The Truth Shall Set You Free. Or Make You Feel Like a Complete Lunatic
A reflection on embracing — or at least acknowledging — the person I’ve become since COVID
It sounds like a beer running for President. Too bad it wasn’t, because it totally would’ve gotten my vote.
Instead, it’s a slogan that represents the past year of my life. Of all of our lives.
When March of last year dropped its nuclear bomb, I just assumed the pandemic would end within a matter of months. I never imagined the world would be ringing in 2021, still socially distanced, still wearing masks.
In retrospect, 2020 taught me a lot about myself. Forced into confinement with a husband and three kids, barely leaving the house, and basically being out of touch with the outside world, I discovered things about myself. Parts of myself that may have always been present, but I never took the time to acknowledge. Most likely, quarantine just caused these traits to manifest themselves, but either way, this is who I am…at least until the world returns to normal.
Bathing has lost importance. Don’t get me wrong, I still cleanse daily. But sleeping in and blindly hitting the absolute latest snooze button possible takes priority over a morning shower. Last night’s pajamas equal today’s work attire. Yesterday’s makeup equals today’s makeup.
That last part was totally a joke. I no longer wear makeup.
Hair accessories have gone MIA in my messy-bun. It’s a curly, knappy mess. Barrettes and bobby pins have literally gotten lost and long forgotten until running my fingers through my hair while washing it. I finally got six inches cut off, just to force myself into wearing my hair down.
I’m mean on purpose. That’s right, I said it. Sometimes, I just want to be a total bitch, specifically to my husband.

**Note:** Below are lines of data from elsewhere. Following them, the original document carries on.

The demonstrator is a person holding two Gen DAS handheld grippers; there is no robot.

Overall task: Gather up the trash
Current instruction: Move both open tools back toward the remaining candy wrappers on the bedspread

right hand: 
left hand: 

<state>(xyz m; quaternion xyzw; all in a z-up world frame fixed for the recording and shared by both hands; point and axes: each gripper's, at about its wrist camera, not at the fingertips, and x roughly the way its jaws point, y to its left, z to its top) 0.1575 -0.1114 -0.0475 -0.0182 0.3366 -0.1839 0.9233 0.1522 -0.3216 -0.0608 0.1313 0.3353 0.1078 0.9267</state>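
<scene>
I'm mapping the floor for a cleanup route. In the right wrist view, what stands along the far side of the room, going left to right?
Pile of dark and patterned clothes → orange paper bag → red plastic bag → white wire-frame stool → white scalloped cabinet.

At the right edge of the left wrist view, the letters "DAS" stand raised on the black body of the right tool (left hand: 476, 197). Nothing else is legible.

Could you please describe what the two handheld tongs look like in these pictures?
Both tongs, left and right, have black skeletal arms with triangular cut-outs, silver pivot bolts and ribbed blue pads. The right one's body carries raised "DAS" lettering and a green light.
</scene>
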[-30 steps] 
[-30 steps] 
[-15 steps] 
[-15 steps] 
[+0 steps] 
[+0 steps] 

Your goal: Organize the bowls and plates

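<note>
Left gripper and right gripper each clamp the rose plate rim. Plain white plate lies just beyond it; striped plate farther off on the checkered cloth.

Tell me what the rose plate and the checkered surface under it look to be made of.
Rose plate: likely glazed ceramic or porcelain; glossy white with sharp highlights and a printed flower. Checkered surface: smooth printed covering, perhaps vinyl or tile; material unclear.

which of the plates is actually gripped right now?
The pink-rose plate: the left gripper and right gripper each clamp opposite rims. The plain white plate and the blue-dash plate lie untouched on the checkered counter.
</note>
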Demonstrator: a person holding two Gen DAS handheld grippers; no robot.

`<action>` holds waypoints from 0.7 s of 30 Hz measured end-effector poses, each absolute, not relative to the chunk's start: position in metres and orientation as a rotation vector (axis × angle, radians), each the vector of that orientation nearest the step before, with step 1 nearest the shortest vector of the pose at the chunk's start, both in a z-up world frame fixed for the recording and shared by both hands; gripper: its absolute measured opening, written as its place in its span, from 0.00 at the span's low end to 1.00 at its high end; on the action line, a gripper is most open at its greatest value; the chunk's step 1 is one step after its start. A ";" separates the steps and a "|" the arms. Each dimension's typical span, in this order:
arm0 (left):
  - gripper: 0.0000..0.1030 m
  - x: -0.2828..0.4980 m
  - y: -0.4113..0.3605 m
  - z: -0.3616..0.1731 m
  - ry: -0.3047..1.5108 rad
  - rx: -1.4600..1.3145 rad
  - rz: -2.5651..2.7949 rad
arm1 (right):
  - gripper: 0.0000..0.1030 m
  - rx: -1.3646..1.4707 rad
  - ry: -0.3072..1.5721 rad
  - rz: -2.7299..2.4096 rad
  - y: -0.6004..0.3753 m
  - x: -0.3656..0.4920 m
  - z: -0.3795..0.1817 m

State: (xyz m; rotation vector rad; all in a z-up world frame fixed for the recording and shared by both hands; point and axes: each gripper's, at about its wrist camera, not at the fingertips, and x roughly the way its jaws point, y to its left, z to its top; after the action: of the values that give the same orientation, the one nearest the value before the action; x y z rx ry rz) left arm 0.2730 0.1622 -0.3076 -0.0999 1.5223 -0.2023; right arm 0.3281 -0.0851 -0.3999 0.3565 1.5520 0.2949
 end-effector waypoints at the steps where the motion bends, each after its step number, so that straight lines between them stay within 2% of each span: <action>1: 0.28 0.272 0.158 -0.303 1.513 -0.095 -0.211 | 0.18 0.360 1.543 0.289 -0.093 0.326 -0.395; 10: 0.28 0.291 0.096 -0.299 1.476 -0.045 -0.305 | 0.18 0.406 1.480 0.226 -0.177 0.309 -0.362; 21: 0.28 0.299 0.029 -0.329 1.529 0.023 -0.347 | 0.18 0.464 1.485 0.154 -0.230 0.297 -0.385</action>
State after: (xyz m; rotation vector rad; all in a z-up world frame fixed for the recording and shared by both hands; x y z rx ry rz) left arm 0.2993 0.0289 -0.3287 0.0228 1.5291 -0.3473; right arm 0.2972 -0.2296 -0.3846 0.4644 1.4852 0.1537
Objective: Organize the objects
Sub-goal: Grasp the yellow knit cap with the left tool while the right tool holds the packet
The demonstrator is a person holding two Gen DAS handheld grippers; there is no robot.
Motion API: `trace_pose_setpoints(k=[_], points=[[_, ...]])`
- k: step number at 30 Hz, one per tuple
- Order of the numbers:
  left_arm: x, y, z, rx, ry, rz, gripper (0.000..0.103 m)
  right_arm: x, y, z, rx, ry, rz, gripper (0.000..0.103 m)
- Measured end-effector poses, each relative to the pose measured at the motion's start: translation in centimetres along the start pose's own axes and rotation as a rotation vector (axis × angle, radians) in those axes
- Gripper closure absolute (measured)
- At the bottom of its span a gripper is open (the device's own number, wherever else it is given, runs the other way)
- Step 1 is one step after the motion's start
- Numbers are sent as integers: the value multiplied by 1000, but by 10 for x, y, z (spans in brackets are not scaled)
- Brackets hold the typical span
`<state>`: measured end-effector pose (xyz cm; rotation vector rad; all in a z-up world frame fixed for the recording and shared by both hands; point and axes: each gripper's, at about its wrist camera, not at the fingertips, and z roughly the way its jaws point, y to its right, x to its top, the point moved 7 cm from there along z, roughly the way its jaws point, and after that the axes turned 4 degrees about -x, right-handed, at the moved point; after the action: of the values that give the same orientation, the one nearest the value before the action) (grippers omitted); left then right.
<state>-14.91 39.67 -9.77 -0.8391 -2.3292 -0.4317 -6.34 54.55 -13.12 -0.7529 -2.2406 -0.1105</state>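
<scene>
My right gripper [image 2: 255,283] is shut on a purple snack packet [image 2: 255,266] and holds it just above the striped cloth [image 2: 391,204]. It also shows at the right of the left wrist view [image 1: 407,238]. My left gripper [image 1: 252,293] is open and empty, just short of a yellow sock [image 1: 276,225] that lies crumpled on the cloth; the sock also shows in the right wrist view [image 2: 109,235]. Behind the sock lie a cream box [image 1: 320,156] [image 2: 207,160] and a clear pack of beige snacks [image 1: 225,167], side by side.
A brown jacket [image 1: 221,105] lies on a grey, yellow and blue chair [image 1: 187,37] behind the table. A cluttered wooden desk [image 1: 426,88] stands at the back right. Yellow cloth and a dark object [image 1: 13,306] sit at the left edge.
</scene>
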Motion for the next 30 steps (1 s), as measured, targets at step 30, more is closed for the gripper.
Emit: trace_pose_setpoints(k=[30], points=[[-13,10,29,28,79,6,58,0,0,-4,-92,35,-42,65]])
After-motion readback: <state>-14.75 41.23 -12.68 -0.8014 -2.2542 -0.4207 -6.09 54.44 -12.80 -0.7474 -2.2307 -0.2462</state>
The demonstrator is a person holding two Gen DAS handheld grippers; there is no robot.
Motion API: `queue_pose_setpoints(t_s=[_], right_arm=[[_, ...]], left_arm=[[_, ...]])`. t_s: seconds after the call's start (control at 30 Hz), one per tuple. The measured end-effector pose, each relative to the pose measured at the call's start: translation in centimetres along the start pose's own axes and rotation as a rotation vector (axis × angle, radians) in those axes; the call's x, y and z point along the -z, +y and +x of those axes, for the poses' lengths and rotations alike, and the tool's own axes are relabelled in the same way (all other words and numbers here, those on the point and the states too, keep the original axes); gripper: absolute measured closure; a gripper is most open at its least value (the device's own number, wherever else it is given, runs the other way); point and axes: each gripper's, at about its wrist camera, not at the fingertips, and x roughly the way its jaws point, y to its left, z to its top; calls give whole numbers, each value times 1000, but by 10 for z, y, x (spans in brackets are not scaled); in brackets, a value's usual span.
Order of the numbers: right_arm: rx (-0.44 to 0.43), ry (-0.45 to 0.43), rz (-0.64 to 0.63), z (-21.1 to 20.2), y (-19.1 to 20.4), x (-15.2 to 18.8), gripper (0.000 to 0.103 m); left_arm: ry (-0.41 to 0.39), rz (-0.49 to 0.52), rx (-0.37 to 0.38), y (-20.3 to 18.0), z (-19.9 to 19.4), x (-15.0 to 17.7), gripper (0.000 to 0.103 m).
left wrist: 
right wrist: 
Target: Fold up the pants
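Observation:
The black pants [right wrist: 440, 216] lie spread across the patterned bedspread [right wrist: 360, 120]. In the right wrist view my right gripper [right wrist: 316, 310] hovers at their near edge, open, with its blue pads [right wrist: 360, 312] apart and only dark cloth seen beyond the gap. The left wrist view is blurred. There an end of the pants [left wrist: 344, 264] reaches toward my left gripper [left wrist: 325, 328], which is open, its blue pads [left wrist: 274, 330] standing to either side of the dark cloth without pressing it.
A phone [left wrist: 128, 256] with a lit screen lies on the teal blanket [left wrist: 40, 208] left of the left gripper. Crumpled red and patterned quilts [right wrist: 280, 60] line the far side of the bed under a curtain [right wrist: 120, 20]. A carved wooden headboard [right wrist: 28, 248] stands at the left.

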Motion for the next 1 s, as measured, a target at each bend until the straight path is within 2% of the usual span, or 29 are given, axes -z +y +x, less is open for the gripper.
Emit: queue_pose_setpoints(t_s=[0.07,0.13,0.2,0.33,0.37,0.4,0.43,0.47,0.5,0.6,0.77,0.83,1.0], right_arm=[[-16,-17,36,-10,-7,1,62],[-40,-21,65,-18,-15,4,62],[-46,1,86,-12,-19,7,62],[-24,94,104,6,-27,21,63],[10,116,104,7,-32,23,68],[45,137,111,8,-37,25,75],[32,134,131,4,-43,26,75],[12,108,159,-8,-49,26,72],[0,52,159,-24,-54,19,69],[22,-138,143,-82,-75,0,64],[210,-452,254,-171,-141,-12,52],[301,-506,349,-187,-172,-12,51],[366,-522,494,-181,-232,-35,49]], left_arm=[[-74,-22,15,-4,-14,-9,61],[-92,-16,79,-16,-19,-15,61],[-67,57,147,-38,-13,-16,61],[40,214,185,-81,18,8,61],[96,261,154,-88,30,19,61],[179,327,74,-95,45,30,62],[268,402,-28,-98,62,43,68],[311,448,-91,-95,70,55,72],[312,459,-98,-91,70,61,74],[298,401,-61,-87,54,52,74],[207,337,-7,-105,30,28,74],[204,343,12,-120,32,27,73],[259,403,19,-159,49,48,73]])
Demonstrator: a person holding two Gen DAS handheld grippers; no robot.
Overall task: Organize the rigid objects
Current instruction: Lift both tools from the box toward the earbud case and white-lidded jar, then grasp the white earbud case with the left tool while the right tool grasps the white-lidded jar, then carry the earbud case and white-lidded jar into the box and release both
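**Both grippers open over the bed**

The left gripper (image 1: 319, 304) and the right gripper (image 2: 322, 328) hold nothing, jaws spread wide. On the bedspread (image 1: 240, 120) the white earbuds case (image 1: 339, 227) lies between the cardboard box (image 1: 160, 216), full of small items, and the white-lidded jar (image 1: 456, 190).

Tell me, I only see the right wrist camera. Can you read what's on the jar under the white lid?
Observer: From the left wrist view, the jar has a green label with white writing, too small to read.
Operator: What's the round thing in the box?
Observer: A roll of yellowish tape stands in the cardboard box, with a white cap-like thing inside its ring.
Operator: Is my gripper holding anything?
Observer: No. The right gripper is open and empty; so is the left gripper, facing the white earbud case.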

More specifically, to my husband early in the morning before my first of many cups of coffee.
Maybe it’s too much time spent together. Or my resentment over him not helping out enough with three kids distance-learning from home while I’m trying to work. Perhaps I just need someone to take my stress out on.
Whatever the reason, I do it. And it feels good. And I’m okay with that.
I scream at my kids. A lot. And then suffer from screamer’s remorse. Today, my 5-year-old literally slithered like a snake from upright position in his chair, onto the floor, all because he didn’t want to participate in his Google Meeting. His teacher and classmates were all spectators of this act of slithering.
He put a cardboard Amazon Prime box on his head and spent 30 minutes running back and forth between the living room past my office, banging his box head against the front door, then collapsing onto the floor in giggles. I was in the middle of a Microsoft Teams meeting with 200+ colleagues at the time.
I considered slithering from my chair onto the floor.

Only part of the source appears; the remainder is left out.